▶ [EXERCISE] Reproduce each line from the records that holds "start".

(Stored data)
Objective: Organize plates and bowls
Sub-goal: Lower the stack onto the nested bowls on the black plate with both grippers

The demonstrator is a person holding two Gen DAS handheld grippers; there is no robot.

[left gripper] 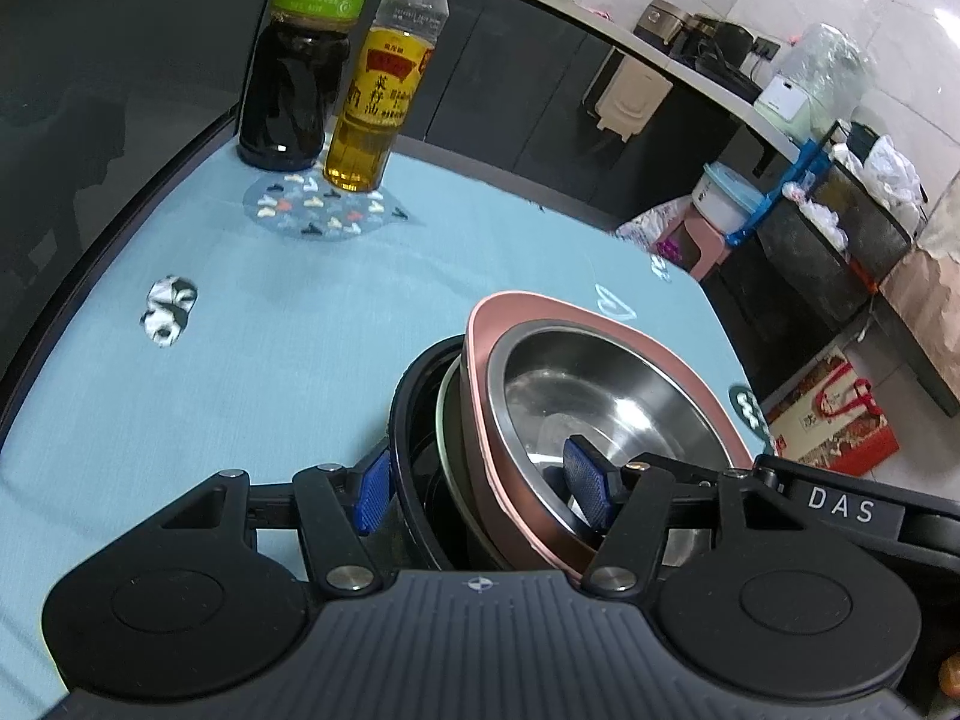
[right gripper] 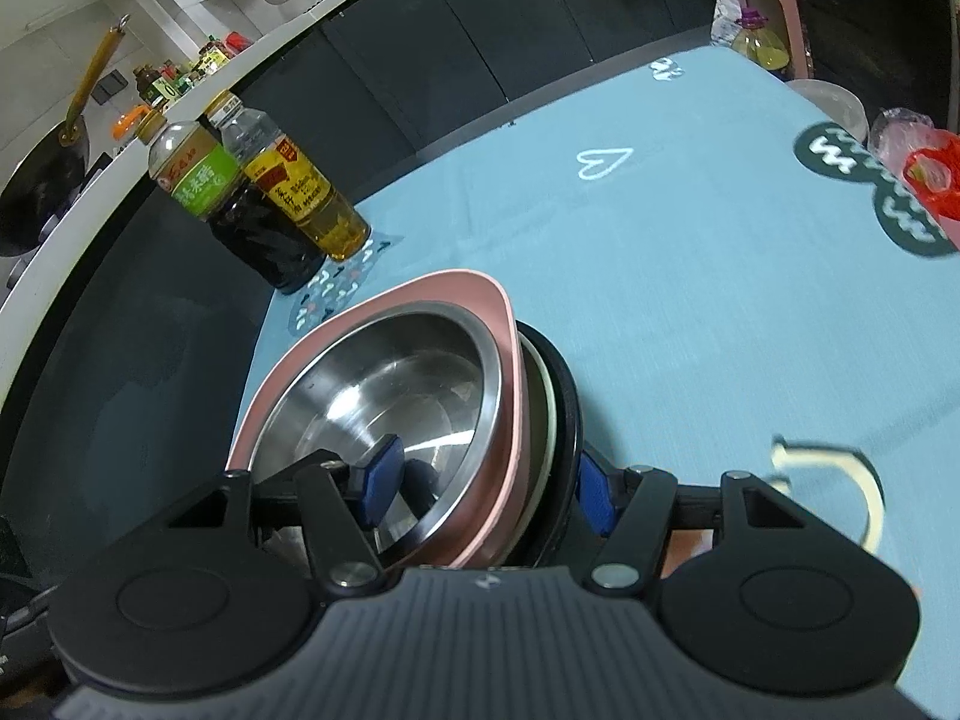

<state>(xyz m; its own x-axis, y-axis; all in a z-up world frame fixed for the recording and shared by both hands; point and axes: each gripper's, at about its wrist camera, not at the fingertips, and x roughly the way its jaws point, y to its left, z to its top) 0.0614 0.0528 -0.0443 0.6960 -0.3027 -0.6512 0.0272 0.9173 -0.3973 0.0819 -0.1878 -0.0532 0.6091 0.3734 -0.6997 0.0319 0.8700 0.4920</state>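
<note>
A nested stack sits between both grippers over the light blue tablecloth (left gripper: 288, 360). It is a steel bowl (left gripper: 606, 384) inside a pink bowl (left gripper: 540, 309), then a pale dish and a black bowl (left gripper: 408, 396) outermost. My left gripper (left gripper: 480, 486) clamps the stack's near side, one blue pad against the black bowl's outside and the other inside the steel bowl. My right gripper (right gripper: 489, 483) clamps the opposite side of the stack (right gripper: 384, 384) the same way. The right gripper's black body (left gripper: 840, 504) shows beside the stack in the left wrist view.
A dark vinegar bottle (left gripper: 294, 72) and a yellow oil bottle (left gripper: 378, 96) stand on a patterned mat (left gripper: 318, 213) at the table's far corner. A black-and-white scrap (left gripper: 168, 309) lies left. A red-and-clear bag (right gripper: 924, 174) and a white bowl (right gripper: 831, 99) sit at the far right edge.
</note>
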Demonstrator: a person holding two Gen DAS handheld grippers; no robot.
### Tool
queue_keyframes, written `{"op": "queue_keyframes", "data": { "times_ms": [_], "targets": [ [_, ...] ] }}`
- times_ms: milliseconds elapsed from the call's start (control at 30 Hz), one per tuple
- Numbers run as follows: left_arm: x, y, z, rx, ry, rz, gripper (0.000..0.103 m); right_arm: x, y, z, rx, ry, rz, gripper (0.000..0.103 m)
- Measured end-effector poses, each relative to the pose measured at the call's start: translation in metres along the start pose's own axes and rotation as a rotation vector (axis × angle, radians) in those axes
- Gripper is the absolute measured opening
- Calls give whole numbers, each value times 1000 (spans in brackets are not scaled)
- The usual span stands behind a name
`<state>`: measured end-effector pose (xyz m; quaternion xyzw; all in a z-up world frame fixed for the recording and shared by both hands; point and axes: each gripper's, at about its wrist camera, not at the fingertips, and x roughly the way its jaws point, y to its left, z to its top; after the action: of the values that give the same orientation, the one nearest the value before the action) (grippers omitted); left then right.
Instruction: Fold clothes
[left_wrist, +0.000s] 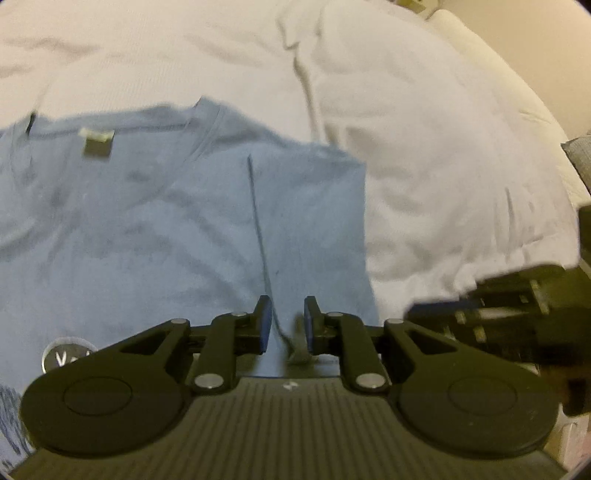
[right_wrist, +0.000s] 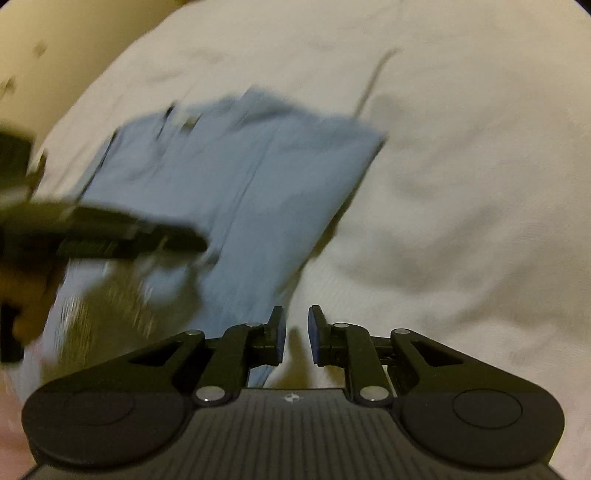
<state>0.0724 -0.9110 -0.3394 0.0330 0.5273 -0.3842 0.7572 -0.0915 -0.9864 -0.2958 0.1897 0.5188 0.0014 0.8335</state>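
T-shirt (left_wrist: 177, 221): blue, spread flat on a white bedsheet (left_wrist: 443, 166), filling the 9 o'clock half of the left wrist view; neckline at 11 o'clock, right-hand side folded inward to a straight vertical edge running toward 3 o'clock.
Neck label (left_wrist: 96, 142): small, pale over dark, just inside the collar at 10 o'clock.
Seam line (left_wrist: 260, 236): thin dark stripe down the folded panel, ending between the left fingers.
Print (left_wrist: 64, 356): round pale mark with lettering at 8 o'clock, partly hidden behind the gripper body; too blurred to read.
Shirt in right wrist view (right_wrist: 236, 177): same blue cloth, motion-blurred, stretching from 6 o'clock up toward 11 o'clock, one corner pointing to 1 o'clock.
Left gripper (left_wrist: 287, 325): hovering over the lower edge of the folded panel, jaws parted with a narrow gap, blue pads facing each other; a small dangling bit of cloth between them, not visibly pinched.
Right gripper (right_wrist: 296, 334): jaws likewise parted, nothing held; left finger over the shirt's edge, right finger over bare sheet.
Other gripper seen crosswise: right gripper (left_wrist: 509, 314) as a blurred black shape at 3 o'clock in the left wrist view; left gripper (right_wrist: 110, 232) as a blurred black bar at 9 o'clock in the right wrist view, above the cloth.
Bedsheet in right wrist view (right_wrist: 461, 184): white, softly creased, surrounding the shirt from 12 through 4 o'clock.
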Motion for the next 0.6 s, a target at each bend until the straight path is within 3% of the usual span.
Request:
{"op": "queue_keyframes", "data": {
  "times_ms": [100,300,367,400,433,600],
  "targets": [
    [8,-11,5,64,-3,-36,14,7,-11,30,46,-79,4,39],
    [38,-35,-15,151,45,-58,14,39,-42,70,172,-140,11,42],
    [42,-35,-18,137,46,-53,15,45,-49,77,215,-137,62,32],
    [42,-34,-18,123,41,-60,15,47,-53,79,230,-132,84,13],
    [42,-33,-16,116,37,-67,15,45,-55,83,233,-134,84,3],
    [47,-31,-11,111,33,-82,16,39,-61,98,181,-162,28,2]
  ]
}}
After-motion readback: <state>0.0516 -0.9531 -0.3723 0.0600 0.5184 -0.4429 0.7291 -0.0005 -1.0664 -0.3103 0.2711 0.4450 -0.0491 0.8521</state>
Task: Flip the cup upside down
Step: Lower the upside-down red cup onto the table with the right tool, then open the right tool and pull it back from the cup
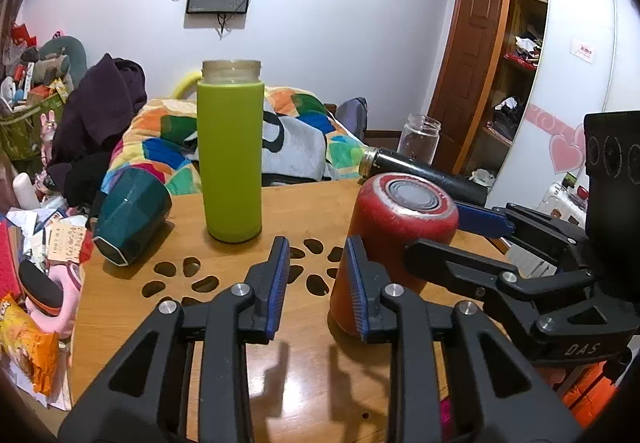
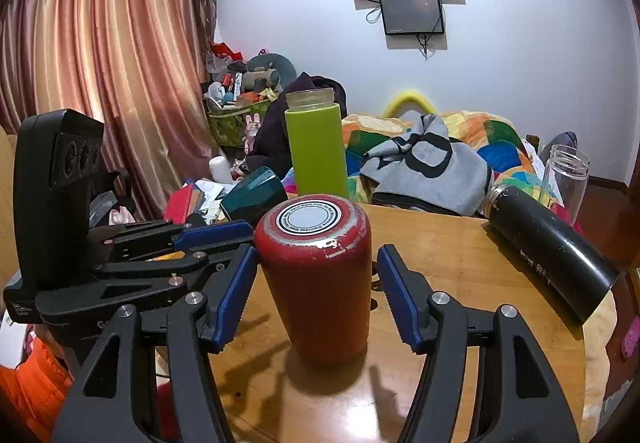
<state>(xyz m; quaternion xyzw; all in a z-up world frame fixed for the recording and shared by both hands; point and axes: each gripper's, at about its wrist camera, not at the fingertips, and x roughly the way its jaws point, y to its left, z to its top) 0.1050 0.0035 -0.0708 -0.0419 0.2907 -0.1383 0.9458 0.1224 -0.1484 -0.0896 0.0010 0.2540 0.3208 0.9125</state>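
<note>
Red scuffed metal cup (image 2: 318, 283) stands base-up on the round wooden table (image 2: 460, 267), so we judge the flip done. Right gripper (image 2: 316, 295) straddles it, spread, not touching; left gripper (image 1: 318, 283) spread beside it. Next: back away without knocking it.

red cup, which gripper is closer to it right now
Right. The right gripper straddles the red cup, open jaws on either side, not touching. The left gripper sits open beside it, its empty gap off to the cup's side.

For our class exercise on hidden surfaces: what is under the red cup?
The red cup stands base-up on the wooden table; its mouth faces down, so its rim and inside are covered.
</note>
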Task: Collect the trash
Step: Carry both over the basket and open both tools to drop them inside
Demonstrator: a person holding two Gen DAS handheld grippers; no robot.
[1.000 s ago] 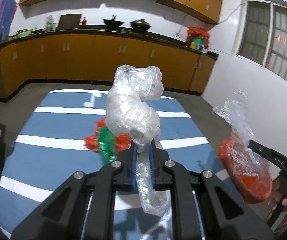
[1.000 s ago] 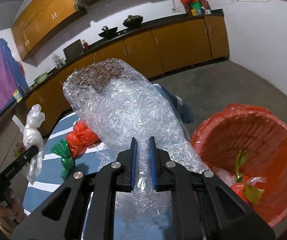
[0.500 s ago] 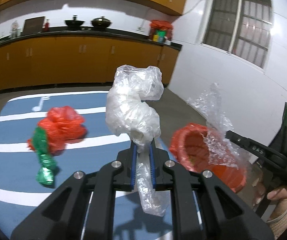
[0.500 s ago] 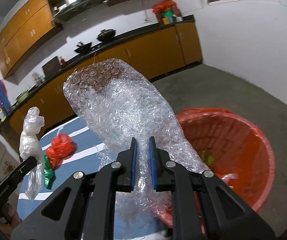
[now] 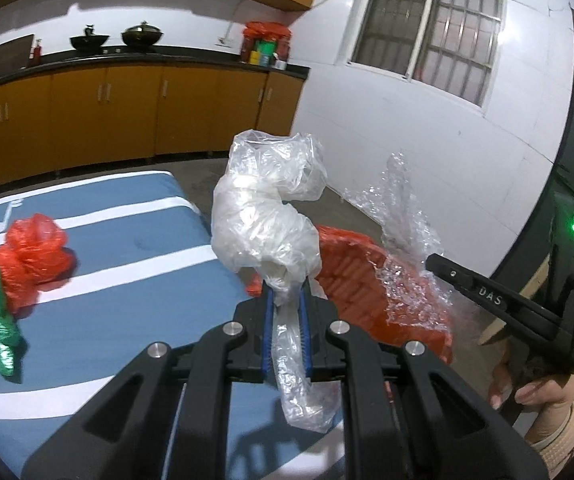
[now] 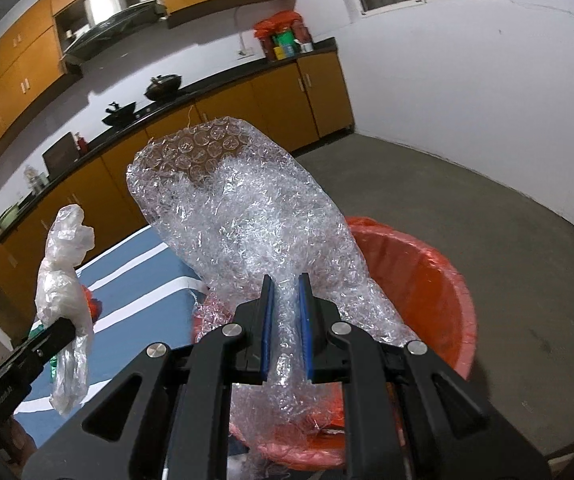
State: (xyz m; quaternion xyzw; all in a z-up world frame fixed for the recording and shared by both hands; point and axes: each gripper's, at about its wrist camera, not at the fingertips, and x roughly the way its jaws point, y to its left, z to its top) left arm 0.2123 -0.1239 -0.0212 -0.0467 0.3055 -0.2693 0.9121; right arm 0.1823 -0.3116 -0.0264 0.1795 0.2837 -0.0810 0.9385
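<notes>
My left gripper (image 5: pixel 285 294) is shut on a crumpled clear plastic bag (image 5: pixel 265 212), held above the blue striped table (image 5: pixel 127 280); the bag also shows in the right wrist view (image 6: pixel 65 276). My right gripper (image 6: pixel 285 286) is shut on a sheet of bubble wrap (image 6: pixel 243 216) and holds it over the orange bin (image 6: pixel 439 280); the wrap also shows in the left wrist view (image 5: pixel 403 240). The bin (image 5: pixel 351 280) stands on the floor at the table's right edge, lined with a red bag. A red plastic bag (image 5: pixel 31 256) and a green wrapper (image 5: pixel 1 320) lie on the table at left.
Orange kitchen cabinets (image 5: pixel 127 108) with a dark counter run along the far wall, with pots on top. A white wall with a barred window (image 5: pixel 439 28) is at right. Grey concrete floor (image 6: pixel 507 240) surrounds the bin.
Both grippers swung right toward the bin. The bubble wrap now hangs over the bin's opening. The red and green trash has slid to the left of the left wrist view.
</notes>
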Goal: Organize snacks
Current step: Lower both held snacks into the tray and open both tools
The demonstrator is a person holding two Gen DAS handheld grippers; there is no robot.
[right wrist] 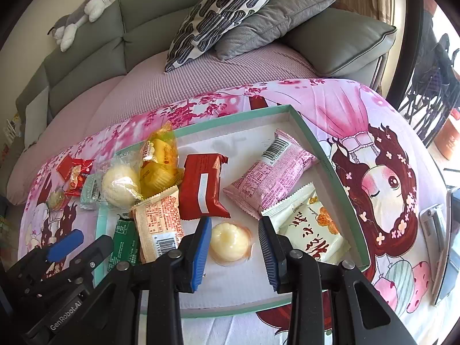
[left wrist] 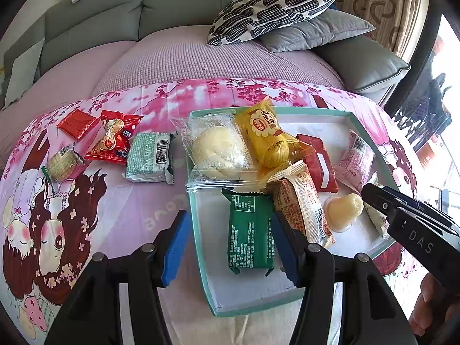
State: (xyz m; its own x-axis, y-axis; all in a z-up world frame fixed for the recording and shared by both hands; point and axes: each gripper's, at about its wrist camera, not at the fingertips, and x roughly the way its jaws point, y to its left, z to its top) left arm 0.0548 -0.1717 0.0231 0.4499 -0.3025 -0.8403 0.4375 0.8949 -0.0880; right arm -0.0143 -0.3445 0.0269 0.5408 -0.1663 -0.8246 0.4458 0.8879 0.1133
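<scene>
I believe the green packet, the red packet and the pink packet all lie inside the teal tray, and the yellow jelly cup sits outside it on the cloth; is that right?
Not quite: the yellow jelly cup also sits inside the teal tray, on its white floor, as the right wrist view shows. The green packet, red packet and pink packet are indeed in the tray.

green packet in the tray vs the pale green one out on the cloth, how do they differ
The dark green packet lies inside the teal tray, between the open left claw's fingers; the pale green packet lies outside it on the printed cloth. The dark one is plain deep green with white text; the pale one is whitish-green patterned and shows a barcode. The dark one looks flat, the pale one puffier. Both are sealed rectangular packets lying back up.
</scene>
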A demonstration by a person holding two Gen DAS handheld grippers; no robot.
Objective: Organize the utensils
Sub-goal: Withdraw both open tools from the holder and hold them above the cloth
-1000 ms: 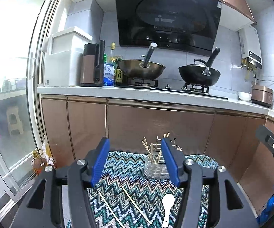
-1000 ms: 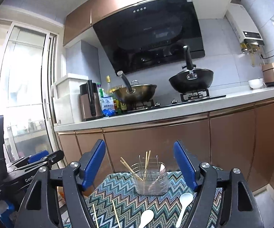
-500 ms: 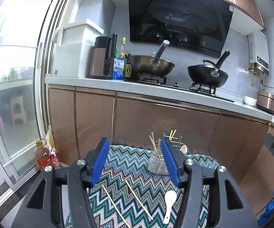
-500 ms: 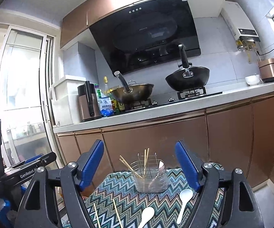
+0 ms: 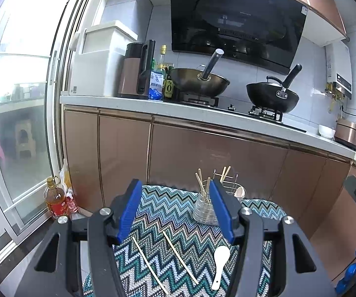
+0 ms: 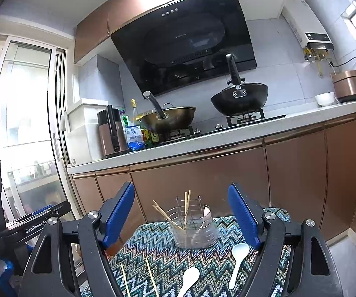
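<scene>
Above a zigzag tablecloth [image 6: 168, 255], left gripper [image 5: 175, 210] and right gripper [image 6: 181, 214] both spread wide, holding nothing, two chopsticks [image 5: 179, 257] and two white spoons [image 6: 238, 261] lying loose before a clear utensil holder [image 6: 192, 231].

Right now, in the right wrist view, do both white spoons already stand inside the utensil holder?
No, two white spoons lie flat on the zigzag cloth, in front of the utensil holder.

Two woks [image 5: 199, 80] [image 5: 272, 97] sit on the stove beside a kettle [image 5: 137, 73] and bottles [image 5: 160, 74].
</scene>
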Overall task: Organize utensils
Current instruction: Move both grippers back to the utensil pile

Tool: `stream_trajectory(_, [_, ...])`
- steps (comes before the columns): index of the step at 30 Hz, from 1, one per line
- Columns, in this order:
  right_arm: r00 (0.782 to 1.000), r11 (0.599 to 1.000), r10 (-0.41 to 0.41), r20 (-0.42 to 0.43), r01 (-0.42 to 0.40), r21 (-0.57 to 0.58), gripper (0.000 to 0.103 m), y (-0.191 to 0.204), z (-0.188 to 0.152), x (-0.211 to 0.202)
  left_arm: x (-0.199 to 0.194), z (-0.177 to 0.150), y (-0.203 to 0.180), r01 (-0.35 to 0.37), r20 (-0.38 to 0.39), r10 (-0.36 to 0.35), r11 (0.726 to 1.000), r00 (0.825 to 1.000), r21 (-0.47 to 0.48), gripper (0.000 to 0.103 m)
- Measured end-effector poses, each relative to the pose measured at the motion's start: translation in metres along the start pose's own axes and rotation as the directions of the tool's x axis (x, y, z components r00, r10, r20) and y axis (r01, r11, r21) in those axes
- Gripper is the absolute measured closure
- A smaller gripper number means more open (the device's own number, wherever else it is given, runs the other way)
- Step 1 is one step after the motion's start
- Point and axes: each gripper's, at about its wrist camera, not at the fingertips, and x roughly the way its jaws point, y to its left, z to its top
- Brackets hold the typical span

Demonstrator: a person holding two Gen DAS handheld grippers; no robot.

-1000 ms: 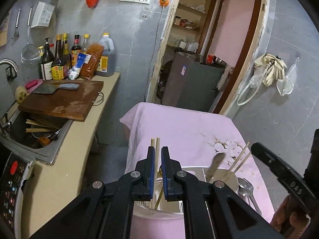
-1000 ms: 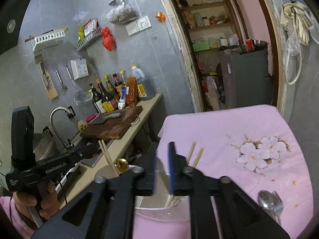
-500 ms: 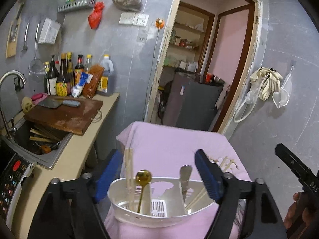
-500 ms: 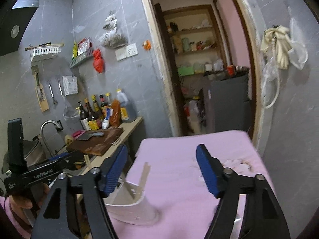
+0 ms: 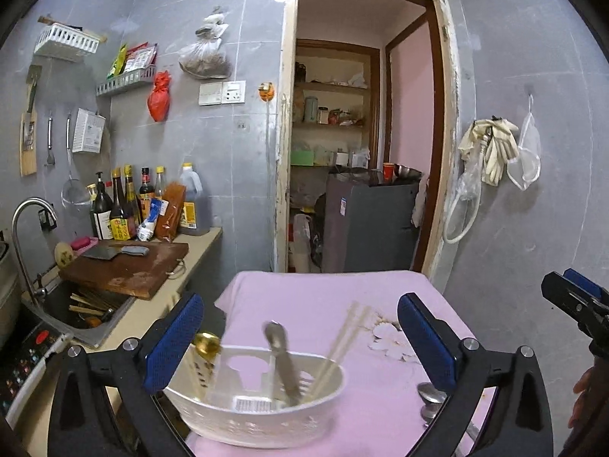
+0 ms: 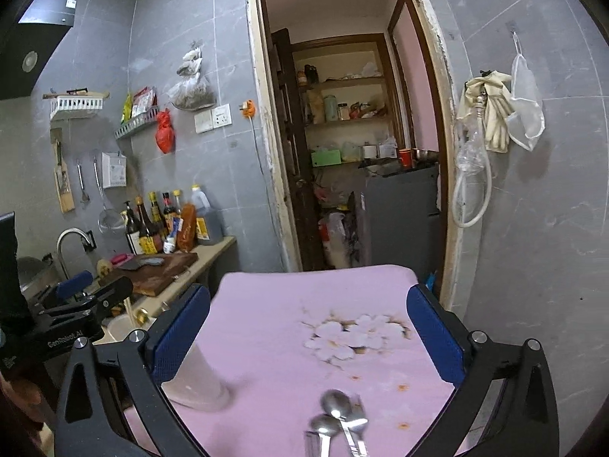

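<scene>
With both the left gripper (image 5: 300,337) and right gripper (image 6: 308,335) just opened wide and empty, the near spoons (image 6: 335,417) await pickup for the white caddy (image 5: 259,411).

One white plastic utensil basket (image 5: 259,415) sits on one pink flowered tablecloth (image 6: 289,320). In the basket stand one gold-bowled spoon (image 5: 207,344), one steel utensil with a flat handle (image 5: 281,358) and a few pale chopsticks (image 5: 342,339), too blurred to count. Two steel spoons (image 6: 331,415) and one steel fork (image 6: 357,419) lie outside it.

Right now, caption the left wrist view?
Open left claw over white caddy holding chopsticks on pink cloth.
</scene>
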Motion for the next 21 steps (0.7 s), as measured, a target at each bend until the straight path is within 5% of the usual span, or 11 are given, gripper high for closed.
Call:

▶ [EXERCISE OUTPUT]
- times_ms: milliseconds elapsed from the call's start (control at 30 Hz), one per tuple
- Measured end-effector poses, each relative to the pose measured at the call's start: translation in metres along the start pose's own axes and rotation as a rotation vector (axis × angle, radians) in those axes
- Measured end-effector poses, each relative to the pose measured at the motion's start: translation in metres along the start pose's own axes and rotation as the directions of the tool's x axis (x, y, z components r00, r10, r20) and y axis (r01, r11, r21) in those axes
- Step 1 is one step after the motion's start

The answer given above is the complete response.